WHAT IS NEEDED: The data below is to be repeated in full, exactly as shown.

━━━━━ TASK DATA

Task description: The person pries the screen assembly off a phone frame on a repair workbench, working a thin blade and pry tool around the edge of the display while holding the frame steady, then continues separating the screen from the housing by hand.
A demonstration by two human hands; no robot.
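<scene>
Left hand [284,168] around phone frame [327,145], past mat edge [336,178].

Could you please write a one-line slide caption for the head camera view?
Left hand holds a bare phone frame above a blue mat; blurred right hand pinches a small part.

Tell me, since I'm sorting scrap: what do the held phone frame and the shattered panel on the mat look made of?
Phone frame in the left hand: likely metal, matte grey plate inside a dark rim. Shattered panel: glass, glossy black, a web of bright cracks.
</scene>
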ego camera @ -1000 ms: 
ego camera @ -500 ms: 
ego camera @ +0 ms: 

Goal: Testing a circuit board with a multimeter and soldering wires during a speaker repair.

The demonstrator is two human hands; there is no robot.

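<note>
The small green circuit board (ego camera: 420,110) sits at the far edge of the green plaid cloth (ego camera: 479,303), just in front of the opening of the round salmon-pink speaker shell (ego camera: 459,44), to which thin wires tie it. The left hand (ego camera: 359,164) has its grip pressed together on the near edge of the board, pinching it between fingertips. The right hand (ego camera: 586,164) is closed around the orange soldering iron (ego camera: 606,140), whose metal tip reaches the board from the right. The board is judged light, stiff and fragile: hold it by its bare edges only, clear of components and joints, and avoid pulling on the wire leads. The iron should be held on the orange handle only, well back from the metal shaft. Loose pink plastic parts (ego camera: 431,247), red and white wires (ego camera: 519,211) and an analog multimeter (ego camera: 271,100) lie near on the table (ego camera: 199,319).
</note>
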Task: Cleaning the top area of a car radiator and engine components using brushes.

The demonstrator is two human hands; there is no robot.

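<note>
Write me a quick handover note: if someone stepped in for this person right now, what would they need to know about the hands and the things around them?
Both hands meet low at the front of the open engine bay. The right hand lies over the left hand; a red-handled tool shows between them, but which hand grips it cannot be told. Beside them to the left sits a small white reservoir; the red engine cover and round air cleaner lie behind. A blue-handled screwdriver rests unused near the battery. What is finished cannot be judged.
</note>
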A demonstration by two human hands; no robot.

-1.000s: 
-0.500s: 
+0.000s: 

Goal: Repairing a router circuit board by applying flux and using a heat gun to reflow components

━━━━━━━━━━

TASK SOLUTION:
Task description: The person pries the screen assembly off a phone frame on a repair workbench, working a thin blade and pry tool around the edge of the display while holding the frame steady, then continues separating the screen from the housing by hand.
A demonstration by two human hands; no robot.
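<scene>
Left hand [284,168] around phone frame [327,145], past mat edge [336,178].

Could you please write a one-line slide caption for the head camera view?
Left hand holds a bare phone frame above a blue mat; blurred right hand pinches a small part.

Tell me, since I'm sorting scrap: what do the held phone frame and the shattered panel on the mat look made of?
Phone frame in the left hand: likely metal, matte grey plate inside a dark rim. Shattered panel: glass, glossy black, a web of bright cracks.
</scene>
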ego camera @ -1000 ms: 
ego camera @ -500 ms: 
ego camera @ +0 ms: 

Goal: Testing a circuit board with a multimeter and soldering wires during a speaker repair.

The demonstrator is two human hands; there is no robot.

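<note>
The small green circuit board (ego camera: 420,110) sits at the far edge of the green plaid cloth (ego camera: 479,303), just in front of the opening of the round salmon-pink speaker shell (ego camera: 459,44), to which thin wires tie it. The left hand (ego camera: 359,164) has its grip pressed together on the near edge of the board, pinching it between fingertips. The right hand (ego camera: 586,164) is closed around the orange soldering iron (ego camera: 606,140), whose metal tip reaches the board from the right. The board is judged light, stiff and fragile: hold it by its bare edges only, clear of components and joints, and avoid pulling on the wire leads. The iron should be held on the orange handle only, well back from the metal shaft. Loose pink plastic parts (ego camera: 431,247), red and white wires (ego camera: 519,211) and an analog multimeter (ego camera: 271,100) lie near on the table (ego camera: 199,319).
</note>
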Task: Cleaning the top area of a car radiator and engine components using brushes.

The demonstrator is two human hands; there is no robot.

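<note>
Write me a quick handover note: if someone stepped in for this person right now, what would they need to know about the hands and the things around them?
Both hands meet low at the front of the open engine bay. The right hand lies over the left hand; a red-handled tool shows between them, but which hand grips it cannot be told. Beside them to the left sits a small white reservoir; the red engine cover and round air cleaner lie behind. A blue-handled screwdriver rests unused near the battery. What is finished cannot be judged.
</note>
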A demonstration by two human hands; no robot.

-1.000s: 
-0.500s: 
+0.000s: 

Goal: Repairing a router circuit board by applying flux and using a heat gun to reflow components

The required output is complete.